In the introduction to the edition of The Bluest Eye that I had, Morrison talked about what she had tried to achieve and how she felt that she’d failed. She’d tried to tell the story of a person who is smashed by rejection, who had no self from which to speak because she had internalised the dismissal and hate. To do this, she used a variety of voices to relate a number of incidents that build up to a picture of the child that results. Morrison doesn’t feel she succeeded. As I don’t know what she was trying to do, I can’t say, but it seems to me that what she wrote was exceptional.

What I particularly took from this novel was the way in which Morrison manages to convey accent and rhythm of speaking with word choice and sentence structure. She doesn’t rely on dialect spellings to give her characters authentic voices, meaning the reader doesn’t need to work out how things are supposed to sound. She uses words that were contemporary to 1950’s Black America and structures her sentences in ways that mimic the rhythm of this type of speech. She allows the world of the novel to be built up quickly without distracting the reader from the story.

The second learning point for me was around structure. The novel has four sections which correspond to the seasons and in each section a part of the story is told by a number of different characters. It isn’t chronological for the seasons aren’t necessarily in the same year. Each event adds another layer to the story of the life of a child until you see just how brutalised she is, and just how unintentional most of it was.
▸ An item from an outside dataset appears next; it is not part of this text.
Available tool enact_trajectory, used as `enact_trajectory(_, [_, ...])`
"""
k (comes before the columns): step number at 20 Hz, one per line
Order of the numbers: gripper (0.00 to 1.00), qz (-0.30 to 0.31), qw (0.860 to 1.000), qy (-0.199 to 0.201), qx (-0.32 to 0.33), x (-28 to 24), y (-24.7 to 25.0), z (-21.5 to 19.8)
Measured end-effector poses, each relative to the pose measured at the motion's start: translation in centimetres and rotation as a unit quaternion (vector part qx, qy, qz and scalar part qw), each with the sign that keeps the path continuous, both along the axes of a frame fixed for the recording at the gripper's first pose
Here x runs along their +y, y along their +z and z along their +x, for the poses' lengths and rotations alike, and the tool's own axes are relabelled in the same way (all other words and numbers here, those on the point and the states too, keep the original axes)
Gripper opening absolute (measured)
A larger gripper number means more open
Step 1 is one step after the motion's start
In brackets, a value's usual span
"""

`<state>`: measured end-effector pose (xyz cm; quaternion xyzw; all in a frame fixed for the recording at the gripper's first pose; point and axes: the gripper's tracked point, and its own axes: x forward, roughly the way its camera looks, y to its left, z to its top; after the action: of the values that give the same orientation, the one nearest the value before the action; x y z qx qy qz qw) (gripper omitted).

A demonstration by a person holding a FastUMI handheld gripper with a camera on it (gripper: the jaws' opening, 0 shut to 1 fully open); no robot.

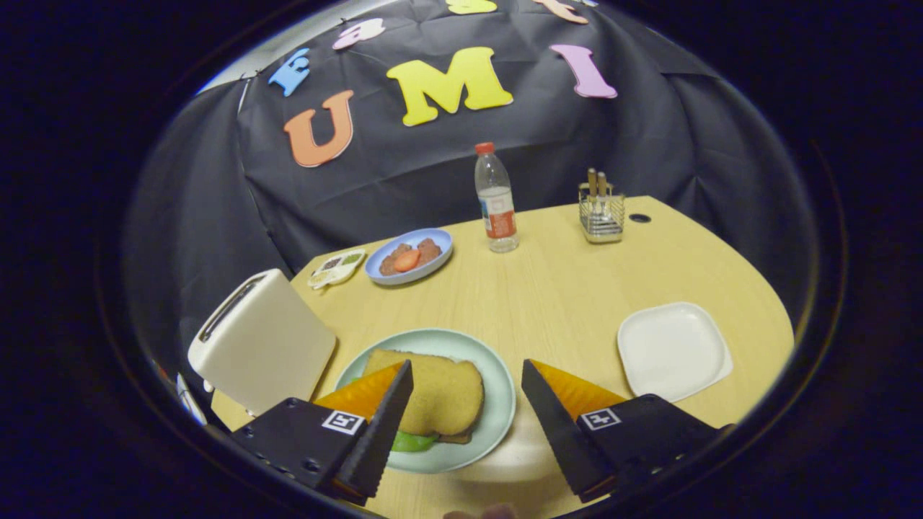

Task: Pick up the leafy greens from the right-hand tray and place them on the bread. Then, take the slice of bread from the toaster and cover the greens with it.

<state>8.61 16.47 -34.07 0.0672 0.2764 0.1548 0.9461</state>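
Observation:
A slice of bread (436, 391) lies on top of leafy greens (412, 441) on a pale green plate (497, 411), with another layer peeking out underneath. My gripper (467, 382) hovers just above the plate, open, with nothing between its fingers; the left finger (382, 425) overlaps the bread's near edge in the view, the right finger (555, 425) stands beside the plate. A white toaster (263, 339) stands left of the plate, its slot looking dark. The white square tray (674, 349) sits to the right with nothing on it.
A blue plate (409, 257) with pieces of food is at the back left, beside a small divided dish (337, 268). A water bottle (496, 198) and a wire cutlery holder (601, 209) stand at the back. The table edge (757, 288) curves close on the right.

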Motion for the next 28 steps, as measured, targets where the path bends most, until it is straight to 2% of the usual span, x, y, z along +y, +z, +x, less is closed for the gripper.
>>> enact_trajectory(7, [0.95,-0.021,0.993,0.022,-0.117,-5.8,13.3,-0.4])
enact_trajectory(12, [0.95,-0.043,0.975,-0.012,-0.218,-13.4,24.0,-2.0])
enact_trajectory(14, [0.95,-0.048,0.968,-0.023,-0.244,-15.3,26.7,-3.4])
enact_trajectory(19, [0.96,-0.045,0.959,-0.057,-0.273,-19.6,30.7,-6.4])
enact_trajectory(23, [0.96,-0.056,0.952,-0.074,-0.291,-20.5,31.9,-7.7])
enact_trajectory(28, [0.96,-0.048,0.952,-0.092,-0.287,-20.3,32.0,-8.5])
In her introduction, Morrison says that few people were moved by The Bluest Eye – I certainly was.

Writing and Unconscious Bias

I’ve been pondering this one for a while. A few weeks ago I stumbled across a radical feminist critique of one of my favourite shows, Firefly. My first reaction was ‘no, say it isn’t so!’ and my second was ‘maybe she’s got a point’. I don’t intend to address the arguments about Firefly, as that’s been done here and here.

What I do want to talk about, and what has been occupying my mind ever since, is what is it I do when I write. How much prejudice of any type is revealed in my writing because I am unconscious of it? I think writers want to show people as they actually are – and that sometimes means characters who are bigoted in various ways. That means characters who think they are not prejudiced but reveal by their words that they are.
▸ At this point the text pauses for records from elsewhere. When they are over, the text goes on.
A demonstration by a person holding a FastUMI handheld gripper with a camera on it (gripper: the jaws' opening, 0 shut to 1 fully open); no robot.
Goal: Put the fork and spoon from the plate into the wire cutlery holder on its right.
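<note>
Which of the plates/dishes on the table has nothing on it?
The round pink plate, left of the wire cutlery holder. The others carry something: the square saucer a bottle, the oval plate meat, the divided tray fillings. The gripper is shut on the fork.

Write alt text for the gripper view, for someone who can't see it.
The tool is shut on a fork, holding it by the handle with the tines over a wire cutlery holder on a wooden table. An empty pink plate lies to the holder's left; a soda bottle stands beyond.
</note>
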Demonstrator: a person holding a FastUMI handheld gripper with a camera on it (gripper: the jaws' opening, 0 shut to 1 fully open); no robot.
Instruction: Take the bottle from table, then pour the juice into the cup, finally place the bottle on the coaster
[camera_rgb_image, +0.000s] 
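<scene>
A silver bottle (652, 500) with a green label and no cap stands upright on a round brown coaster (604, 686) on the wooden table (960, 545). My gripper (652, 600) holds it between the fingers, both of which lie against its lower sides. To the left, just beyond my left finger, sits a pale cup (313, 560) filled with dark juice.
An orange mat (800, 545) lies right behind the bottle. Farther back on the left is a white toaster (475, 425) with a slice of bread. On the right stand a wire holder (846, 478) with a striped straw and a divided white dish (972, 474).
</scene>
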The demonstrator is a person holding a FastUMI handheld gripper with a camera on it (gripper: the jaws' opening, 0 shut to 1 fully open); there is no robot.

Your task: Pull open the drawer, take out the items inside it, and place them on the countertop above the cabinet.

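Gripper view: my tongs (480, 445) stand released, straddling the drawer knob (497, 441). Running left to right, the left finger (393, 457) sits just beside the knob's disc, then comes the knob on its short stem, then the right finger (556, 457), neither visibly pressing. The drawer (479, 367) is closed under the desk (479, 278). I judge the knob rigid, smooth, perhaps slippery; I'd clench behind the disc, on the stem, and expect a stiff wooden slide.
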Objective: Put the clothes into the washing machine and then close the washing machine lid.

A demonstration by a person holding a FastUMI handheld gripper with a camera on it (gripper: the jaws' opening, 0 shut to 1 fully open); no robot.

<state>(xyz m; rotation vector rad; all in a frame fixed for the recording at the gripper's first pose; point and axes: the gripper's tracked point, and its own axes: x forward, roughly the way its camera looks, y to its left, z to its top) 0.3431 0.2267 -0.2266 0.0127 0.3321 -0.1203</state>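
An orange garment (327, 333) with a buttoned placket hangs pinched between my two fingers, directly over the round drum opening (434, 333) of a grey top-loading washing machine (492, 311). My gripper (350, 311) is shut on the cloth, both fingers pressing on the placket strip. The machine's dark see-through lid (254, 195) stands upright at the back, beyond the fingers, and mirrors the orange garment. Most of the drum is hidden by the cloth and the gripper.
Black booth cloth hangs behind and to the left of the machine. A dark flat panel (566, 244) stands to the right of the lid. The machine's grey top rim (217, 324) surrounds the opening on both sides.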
Lately I’ve read novels and short stories where characters that are not white are described by their skin colour. It’s niggled at me and is possibly a sign that my consciousness has been raised a smidge. A white male character is just ‘a man’, whereas a black male character is ‘a black man’. It would be fine if all white male characters were described as ‘a white man’. Why does the black character need to be identified by his skin colour rather than some other characteristic individual to him? What it reveals is the (unconscious) assumption on the part of the author that white is the norm and that any deviation from this norm needs to be flagged to the reader.

Of course writers have to describe people and it’s nice as a reader to have some physical information to base their imaginations on. But in most cases does it matter if the reader is visualising your character as white or black, gay or straight? How often is it really relevant to the story or to character development? And when it is, it can be just about the individual rather than applying a label.

The trouble is, people use shortcuts and labels. In order to cope with all the information we process everyday, our brains code things. It’s even better if the people around us use the same codes. This is how stereotypes and tropes and mores get born. It’s why we have misunderstandings – because my word ‘woman’ might have different associations to your word ‘woman’. We need assumptions to get through even the most basic conversation.

I think as a writer, I need to have greater awareness. This is for entirely selfish reasons; I want to control what my words say as much as is possible. I don’t want to be misunderstood because I wrote something lazy, muddled and ill-considered. I think I’ve been a bit complacent about being tolerant and inclusive and that I have a bit of work to do in identifying my assumptions.